The method handlers in WebResource receives a single argument, a WebArguments instance, that provides access the incoming request and parameters derived from it. This object contains utility methods to access and convert various request parameters. To determine from where a parameter should be fetched, a single-character type prefix is used:

Type prefixParameter sourceExample InputExample Usage
?URL query parameterhttp://example.com?search=that&sort=name?sort
$Capture groups from path patternRegExp("products/(?<product_id>[0-9]+)")$product_id
@Request headerContent-Type: application/json@content-type
.Request body{ "userName": "joe" }.userName
~Custom parameterWebRequest.setParam("user", { ... })~user

Generating Responses

To return a response with a 200 – OK status code, well, just return it. This works for values of type Buffer, URI and Node.js ReadableStream instances (application/octet-stream), plain old objects and arrays (application/json), string, number, bigint, boolean and Date (text/plain), and XML objects, including those constructed via the html tagged template literal or via TSX (application/xml or text/html, based on the XML namespace).

Anything that is AsyncIterable (but not ReadableStream) will be sent as SSE/server-sent events (text/event-stream).

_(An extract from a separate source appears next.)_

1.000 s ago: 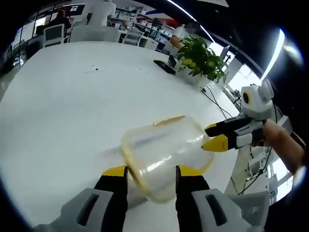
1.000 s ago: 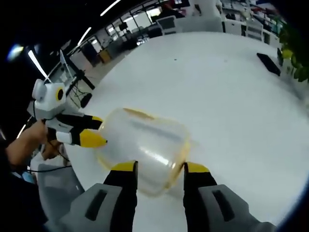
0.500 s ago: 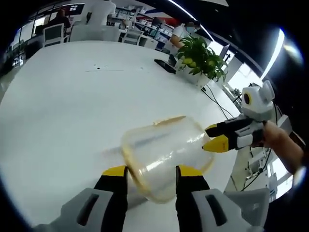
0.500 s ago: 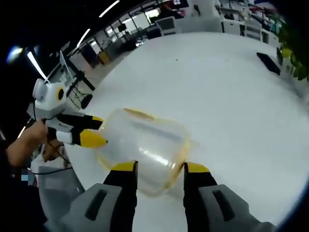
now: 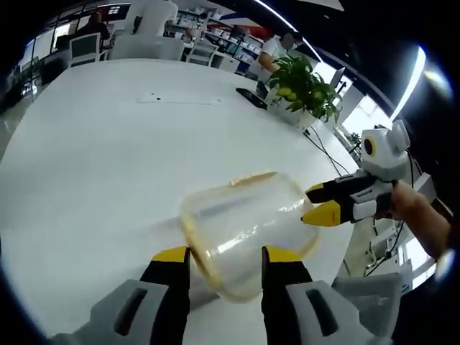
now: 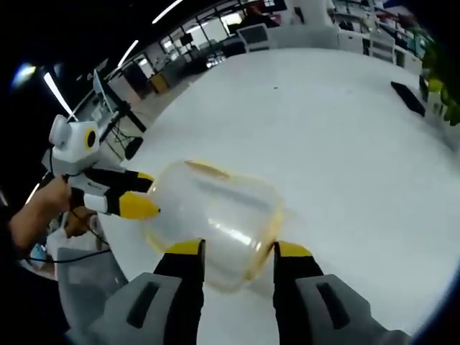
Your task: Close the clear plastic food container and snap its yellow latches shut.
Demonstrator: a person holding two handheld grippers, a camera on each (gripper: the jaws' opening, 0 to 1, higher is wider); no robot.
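White table (image 5: pixel 86 165) stretches under both my grippers. Between them I hold the clear container (image 5: pixel 244 233): my left gripper (image 5: pixel 226 257) pinches one end, my right gripper (image 6: pixel 233 251) pinches the opposite end, lifted over the near table edge.

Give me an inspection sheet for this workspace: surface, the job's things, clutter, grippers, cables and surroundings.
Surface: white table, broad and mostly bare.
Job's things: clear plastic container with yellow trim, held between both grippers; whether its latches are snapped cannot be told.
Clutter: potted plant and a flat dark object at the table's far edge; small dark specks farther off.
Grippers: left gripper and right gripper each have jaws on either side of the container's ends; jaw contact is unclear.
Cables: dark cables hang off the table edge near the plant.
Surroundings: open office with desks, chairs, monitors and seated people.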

If you need to specify the status code or add response headers (including the content-type), wrap the response in a WebResponse or EventStreamResponse object yourself.

note

In the future, the WSF will automatically negotiate the media type based on the return value and the accept and accept-charset request parameters and serialize the response accordingly.


  1. Another common pattern is to use a WebFilter to perform authentication for a wide range of resources, and simply provide the resources with some kind of User object via WebRequest.setParam if authentication (and authorization) succeeded.
  2. By default, OPTIONS is handled automatically by inspecting what methods the resource implements. However, if you use default, you need to process OPTIONS manually since there is no way for the WSF to know what methods you handle.